▶ [TASK TO CARRY OUT]: How many lines in the records below contain the word "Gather"? Reply with the number alone.

★ ★ ★ ★

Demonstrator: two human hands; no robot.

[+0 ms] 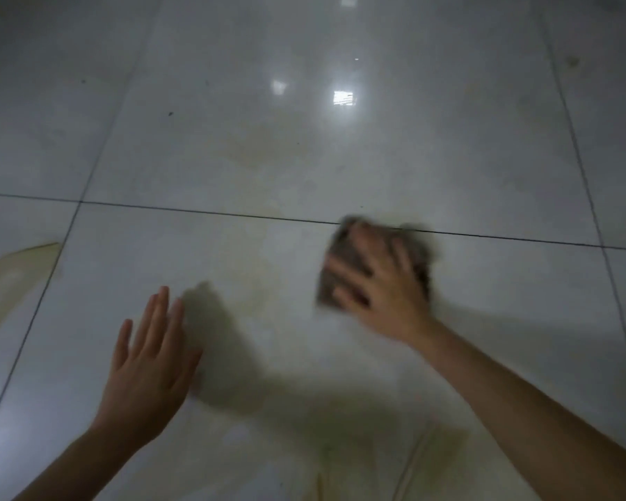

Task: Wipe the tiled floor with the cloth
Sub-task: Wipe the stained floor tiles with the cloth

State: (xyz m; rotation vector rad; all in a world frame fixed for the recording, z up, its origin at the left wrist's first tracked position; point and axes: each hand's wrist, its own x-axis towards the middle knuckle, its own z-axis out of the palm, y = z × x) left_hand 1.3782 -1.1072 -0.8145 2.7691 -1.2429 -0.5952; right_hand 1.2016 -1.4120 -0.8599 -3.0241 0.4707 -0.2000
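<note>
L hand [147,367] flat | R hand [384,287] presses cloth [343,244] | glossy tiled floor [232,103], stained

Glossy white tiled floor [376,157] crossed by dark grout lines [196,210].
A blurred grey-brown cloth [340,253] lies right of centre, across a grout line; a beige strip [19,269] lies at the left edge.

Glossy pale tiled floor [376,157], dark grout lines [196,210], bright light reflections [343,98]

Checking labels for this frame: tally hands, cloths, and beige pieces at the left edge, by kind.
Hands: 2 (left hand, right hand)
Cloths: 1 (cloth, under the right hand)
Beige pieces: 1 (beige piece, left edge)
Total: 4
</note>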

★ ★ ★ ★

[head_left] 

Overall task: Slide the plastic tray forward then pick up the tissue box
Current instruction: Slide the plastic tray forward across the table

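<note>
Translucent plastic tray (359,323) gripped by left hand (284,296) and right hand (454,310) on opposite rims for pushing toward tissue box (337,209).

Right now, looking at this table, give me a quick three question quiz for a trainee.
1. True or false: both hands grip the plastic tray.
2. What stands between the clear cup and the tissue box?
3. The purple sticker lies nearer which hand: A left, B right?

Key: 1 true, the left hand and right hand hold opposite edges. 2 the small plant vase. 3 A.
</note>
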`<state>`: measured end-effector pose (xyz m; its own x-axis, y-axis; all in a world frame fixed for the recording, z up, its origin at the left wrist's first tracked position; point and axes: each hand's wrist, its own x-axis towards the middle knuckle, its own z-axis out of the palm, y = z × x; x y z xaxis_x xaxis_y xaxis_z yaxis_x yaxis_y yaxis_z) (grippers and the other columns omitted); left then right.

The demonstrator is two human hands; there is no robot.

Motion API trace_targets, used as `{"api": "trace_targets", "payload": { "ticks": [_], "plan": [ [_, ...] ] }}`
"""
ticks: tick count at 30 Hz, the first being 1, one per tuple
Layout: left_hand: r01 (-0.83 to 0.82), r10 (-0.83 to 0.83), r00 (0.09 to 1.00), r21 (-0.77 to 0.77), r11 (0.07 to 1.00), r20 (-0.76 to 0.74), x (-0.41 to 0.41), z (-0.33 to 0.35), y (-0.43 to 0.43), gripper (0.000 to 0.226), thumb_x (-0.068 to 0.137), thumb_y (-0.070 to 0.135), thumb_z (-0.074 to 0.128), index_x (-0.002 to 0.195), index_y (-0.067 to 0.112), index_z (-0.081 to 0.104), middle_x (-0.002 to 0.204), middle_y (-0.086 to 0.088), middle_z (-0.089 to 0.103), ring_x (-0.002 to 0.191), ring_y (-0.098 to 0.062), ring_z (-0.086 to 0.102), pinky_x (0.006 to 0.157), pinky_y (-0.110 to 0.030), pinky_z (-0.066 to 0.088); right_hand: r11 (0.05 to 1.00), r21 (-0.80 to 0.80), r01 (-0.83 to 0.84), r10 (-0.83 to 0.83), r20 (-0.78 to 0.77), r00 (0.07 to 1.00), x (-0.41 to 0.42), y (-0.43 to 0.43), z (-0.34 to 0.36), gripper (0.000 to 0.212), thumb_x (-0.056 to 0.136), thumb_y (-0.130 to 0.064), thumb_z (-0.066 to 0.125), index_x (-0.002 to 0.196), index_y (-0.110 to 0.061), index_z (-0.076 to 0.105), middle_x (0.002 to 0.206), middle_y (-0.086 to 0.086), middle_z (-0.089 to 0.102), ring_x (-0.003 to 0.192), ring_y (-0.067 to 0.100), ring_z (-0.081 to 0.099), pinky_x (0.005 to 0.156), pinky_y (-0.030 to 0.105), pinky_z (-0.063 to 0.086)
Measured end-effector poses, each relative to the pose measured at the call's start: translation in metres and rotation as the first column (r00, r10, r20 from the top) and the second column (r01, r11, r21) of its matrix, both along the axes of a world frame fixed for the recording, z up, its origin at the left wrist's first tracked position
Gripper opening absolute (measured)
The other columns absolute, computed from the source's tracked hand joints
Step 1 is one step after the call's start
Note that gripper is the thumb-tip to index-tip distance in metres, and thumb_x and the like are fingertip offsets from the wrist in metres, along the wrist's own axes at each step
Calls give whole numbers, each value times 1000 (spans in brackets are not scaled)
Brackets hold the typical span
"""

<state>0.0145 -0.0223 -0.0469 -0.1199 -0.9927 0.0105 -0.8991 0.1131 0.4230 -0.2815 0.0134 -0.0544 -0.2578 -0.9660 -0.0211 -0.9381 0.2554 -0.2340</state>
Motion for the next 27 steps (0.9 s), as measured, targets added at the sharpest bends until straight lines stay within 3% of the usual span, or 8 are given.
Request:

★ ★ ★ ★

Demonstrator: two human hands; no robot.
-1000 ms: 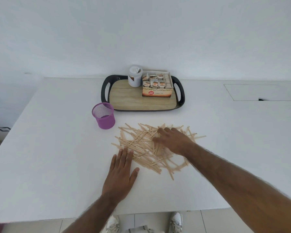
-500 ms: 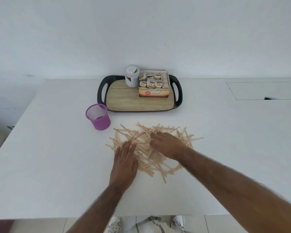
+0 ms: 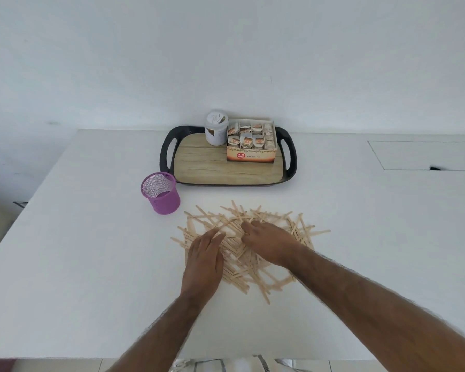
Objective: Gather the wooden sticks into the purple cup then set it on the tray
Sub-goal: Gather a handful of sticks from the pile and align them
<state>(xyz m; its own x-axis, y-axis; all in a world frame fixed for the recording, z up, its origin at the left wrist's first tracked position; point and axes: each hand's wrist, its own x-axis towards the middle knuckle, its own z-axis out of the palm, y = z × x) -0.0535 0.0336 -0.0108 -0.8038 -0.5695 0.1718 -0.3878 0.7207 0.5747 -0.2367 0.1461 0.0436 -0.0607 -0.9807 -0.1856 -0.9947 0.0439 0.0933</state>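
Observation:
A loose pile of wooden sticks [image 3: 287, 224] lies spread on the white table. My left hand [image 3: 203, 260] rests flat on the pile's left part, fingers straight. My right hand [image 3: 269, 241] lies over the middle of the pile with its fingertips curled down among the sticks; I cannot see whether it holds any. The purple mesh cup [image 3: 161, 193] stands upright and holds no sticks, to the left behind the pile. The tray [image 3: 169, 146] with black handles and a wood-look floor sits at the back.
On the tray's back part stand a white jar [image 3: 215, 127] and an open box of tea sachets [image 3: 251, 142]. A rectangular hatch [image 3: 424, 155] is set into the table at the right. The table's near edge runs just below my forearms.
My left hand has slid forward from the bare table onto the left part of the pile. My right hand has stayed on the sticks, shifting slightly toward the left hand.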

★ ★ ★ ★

▶ [RESPONSE AREA]: 2